Le second état est advenant. Il suppose que l'étant se sublime dans l'Etre. Sans renier sa propre nature, il dépasse son statut existant pour acquérir une dimension en élévation. Autrement dit, l'étant passe d'une sphère d'incarnation à une une sphère d'Etre désincarnée, un "au-delà".
Ainsi, on peut dire de l'initiation qu'elle est la préparation entre ces deux états. Elle marque autant la disparition de l'un que l'avènement de l'autre.

La pratique initiatique existe depuis la nuit des temps et dans toutes les sociétés humaines. Mircea Eliade (Traité d'histoire des religions) l'a démontré dans les civilisations polynésiennes mais des exemples plus proches de notre civilisation existent. Vu l'orientation de ce blog, je prendrai trois exemples significatifs chez les esséniens et dans la franc-maçonnerie.
Dans l'Ecrit de Damas et dans les Manuscrits de la Mer Morte, la pratique initiatique est explicitement mentionnée. Elle demandait au "candidat" de se délier de sa situation initiale en effectuant des épreuves (dont l'étude de la Torah pendant un an). Apte à être initié et "éprouver" comme il se doit, il prêtait un serment sur l'Alliance sur laquelle il jurait de ne pas dévoiler les secrets de la Règle. Reçu parmi les membres de la communauté, le novice sera amené à évoluer constamment. Par ailleurs, les textes insistent entre la rupture du monde "profane" avec la sainteté des "Fils de la Lumière".
A la différence du contexte religieux des esséniens, le rite d'initiation dans la franc-maçonnerie suppose également des épreuves appelées "voyages". Comme l'exilé qui est amené à partir sur les routes, l'individu se sépare de ce qu'il fut dans la terre de ses certitudes : matériellement par le dépouillement des métaux et sa vêture "ni nu, ni vêtu" ; spirituellement lorsqu'il meurt symboliquement dans le cabinet de réflexion. Les trois voyages qui suivent cet étape figurent  la mort de l'étant, la purification dans la désincarnation puis l'élévation dans l'Etre, à la lumière. A l'instar des esséniens, l'initié prête serment et s'engage à ne pas divulguer les secrets de l'ordre. Cela car l'initiation est, certes, un (nouveau) commencement mais aussi la réception d'un savoir particulier.
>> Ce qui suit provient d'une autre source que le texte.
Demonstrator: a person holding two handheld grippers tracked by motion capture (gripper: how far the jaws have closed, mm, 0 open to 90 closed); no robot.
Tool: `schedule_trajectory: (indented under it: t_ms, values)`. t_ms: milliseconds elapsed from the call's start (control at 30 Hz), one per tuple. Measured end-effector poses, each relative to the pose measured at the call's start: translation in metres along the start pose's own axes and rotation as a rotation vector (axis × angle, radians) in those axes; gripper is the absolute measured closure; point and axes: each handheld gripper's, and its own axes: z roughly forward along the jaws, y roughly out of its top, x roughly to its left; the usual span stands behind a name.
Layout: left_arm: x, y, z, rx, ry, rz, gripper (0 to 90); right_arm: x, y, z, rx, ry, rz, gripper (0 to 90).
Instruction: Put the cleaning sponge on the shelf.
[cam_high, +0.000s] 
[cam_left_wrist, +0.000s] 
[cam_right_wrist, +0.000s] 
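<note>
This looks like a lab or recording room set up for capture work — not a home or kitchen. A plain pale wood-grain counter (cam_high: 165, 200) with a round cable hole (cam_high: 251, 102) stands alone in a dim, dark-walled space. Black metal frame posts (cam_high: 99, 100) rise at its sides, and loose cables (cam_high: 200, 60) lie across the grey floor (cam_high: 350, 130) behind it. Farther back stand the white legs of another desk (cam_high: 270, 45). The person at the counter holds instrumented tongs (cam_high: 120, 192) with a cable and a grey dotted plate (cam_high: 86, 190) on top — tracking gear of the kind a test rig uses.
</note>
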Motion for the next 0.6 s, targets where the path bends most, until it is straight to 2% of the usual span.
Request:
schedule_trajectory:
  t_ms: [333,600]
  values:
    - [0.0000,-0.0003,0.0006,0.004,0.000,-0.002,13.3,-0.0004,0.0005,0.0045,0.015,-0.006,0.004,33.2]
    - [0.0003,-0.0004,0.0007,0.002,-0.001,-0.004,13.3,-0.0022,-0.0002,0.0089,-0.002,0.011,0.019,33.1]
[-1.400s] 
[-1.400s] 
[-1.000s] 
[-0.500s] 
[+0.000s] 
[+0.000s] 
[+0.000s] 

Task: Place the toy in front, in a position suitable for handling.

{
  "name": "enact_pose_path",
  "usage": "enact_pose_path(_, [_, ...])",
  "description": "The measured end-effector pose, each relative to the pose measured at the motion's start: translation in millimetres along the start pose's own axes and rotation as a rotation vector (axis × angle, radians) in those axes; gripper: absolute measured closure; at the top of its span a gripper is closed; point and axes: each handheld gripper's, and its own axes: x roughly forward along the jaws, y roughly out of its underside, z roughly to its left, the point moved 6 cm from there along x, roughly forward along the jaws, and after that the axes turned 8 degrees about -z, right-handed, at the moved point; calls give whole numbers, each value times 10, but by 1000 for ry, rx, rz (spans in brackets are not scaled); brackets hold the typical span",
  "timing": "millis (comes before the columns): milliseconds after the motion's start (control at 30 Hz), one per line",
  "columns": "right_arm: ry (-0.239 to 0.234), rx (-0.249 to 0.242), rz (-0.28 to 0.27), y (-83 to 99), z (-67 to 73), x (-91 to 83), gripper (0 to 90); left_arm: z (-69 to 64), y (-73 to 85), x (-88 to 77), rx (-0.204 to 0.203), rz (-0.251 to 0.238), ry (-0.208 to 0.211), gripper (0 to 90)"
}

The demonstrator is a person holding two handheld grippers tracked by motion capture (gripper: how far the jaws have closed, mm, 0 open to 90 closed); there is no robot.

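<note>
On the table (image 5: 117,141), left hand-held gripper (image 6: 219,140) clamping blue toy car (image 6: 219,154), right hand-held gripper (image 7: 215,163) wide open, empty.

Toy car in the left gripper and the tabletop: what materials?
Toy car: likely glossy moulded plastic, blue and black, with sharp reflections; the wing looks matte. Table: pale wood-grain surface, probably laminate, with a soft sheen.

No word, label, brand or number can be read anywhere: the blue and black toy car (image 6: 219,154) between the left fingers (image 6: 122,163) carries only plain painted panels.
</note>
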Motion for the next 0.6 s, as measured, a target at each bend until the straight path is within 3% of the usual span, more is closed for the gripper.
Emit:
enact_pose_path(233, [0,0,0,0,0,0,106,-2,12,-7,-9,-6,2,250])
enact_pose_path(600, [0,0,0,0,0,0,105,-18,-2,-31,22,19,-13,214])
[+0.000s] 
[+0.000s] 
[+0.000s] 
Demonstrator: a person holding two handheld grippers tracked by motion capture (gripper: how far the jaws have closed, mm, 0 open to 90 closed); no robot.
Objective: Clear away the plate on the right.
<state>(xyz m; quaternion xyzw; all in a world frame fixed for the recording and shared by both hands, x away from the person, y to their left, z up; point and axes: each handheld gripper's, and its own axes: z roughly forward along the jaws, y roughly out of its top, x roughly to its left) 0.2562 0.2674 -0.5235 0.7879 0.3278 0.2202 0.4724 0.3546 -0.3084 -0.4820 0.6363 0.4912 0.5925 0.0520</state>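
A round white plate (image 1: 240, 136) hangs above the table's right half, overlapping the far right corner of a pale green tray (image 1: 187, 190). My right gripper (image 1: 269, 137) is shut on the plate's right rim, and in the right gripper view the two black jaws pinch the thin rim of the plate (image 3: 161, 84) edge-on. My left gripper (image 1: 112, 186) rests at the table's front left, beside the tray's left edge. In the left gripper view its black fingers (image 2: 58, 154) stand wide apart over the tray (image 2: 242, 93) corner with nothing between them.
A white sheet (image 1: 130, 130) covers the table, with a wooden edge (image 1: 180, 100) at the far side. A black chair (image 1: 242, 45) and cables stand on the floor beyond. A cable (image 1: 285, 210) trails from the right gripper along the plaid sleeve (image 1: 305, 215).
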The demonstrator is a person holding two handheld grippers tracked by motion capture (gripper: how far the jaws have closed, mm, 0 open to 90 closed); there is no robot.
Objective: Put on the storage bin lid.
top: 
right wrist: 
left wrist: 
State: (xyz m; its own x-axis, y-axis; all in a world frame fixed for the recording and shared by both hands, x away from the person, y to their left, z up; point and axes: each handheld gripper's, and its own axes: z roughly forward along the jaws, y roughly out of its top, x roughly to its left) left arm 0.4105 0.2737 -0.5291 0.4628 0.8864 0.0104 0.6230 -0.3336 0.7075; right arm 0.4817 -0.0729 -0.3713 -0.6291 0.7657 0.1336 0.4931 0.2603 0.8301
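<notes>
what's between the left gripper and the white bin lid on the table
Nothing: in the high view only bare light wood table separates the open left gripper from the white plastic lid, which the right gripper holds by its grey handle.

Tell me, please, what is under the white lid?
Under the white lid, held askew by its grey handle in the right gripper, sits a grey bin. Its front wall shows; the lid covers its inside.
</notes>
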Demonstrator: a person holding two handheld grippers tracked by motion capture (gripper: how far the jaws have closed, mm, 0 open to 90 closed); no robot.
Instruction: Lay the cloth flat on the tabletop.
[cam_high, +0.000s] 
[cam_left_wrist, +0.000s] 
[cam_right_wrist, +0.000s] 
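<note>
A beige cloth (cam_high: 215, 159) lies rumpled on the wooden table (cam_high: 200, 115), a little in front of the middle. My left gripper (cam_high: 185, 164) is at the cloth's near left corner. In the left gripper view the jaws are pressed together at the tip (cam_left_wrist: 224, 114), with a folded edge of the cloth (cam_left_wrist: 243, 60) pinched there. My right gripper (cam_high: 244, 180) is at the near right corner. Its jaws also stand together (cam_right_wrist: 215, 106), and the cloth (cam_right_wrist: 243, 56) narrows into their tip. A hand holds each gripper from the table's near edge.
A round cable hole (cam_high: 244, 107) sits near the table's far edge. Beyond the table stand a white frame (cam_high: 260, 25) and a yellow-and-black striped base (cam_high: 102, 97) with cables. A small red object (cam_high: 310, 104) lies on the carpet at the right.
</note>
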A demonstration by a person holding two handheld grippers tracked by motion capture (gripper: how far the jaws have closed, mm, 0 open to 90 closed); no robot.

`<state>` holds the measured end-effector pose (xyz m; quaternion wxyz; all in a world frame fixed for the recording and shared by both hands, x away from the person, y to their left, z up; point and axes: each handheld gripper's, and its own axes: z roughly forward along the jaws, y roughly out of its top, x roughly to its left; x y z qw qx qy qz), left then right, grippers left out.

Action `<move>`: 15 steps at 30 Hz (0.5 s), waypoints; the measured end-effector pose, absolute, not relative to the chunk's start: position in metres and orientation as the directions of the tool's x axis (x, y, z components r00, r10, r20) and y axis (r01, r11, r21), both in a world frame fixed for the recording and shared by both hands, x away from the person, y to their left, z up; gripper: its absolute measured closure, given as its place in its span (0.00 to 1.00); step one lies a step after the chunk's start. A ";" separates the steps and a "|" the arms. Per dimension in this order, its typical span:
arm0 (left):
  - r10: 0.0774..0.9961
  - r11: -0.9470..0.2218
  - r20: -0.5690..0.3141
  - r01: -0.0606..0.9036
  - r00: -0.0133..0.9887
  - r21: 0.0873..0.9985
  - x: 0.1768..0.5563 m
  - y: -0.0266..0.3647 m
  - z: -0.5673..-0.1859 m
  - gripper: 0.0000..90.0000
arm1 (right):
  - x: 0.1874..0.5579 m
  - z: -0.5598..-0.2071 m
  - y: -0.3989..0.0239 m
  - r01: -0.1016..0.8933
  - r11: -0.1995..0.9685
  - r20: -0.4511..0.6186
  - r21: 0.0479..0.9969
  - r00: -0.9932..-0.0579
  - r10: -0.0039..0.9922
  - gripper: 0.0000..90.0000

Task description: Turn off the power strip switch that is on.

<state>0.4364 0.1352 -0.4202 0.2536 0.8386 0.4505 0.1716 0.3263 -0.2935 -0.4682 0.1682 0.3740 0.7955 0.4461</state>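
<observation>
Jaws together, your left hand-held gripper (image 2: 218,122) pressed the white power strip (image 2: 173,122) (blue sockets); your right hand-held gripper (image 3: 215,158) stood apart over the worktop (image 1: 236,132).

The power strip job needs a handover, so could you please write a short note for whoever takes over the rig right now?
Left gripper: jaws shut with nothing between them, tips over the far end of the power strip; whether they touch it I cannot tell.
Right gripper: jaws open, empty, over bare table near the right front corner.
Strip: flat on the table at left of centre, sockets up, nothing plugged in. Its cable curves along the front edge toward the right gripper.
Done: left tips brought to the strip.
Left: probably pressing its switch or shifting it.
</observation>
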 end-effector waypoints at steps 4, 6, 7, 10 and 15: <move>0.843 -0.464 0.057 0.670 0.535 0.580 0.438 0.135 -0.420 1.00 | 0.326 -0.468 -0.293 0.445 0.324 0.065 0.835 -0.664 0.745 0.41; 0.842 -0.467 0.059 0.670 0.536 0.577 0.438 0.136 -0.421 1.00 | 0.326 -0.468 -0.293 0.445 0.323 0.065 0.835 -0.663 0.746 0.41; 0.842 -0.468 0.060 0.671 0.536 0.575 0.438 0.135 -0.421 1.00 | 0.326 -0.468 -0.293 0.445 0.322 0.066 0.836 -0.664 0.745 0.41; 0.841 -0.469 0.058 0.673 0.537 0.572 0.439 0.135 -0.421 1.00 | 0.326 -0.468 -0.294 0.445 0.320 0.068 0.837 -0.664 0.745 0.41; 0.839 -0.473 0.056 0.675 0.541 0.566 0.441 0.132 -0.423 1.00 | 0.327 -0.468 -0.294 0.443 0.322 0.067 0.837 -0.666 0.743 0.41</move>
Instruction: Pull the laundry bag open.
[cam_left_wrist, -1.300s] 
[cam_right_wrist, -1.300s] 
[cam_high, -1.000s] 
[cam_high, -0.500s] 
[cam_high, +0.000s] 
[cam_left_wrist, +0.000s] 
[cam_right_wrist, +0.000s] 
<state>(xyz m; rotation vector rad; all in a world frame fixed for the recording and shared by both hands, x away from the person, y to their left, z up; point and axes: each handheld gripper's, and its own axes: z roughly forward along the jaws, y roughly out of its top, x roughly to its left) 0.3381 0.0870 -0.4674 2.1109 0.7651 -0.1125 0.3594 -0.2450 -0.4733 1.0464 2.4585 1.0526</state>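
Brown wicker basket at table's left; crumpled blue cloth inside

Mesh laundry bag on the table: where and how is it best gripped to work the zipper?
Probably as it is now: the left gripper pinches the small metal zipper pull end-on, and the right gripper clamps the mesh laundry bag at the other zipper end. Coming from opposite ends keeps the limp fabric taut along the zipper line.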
L'initiation est une pratique civilisationnelle, graduelle et surtout généralisée à toutes les étapes de la vie. Ce qui distingue une initiation en soi d'une société initiatique demeure sur ce renouveau suscité et le cadre dans où il se pratique. On ne serait comprendre leur spiritualité, leur philosophie, sans comprendre le fondement de celles-ci : l'initiation.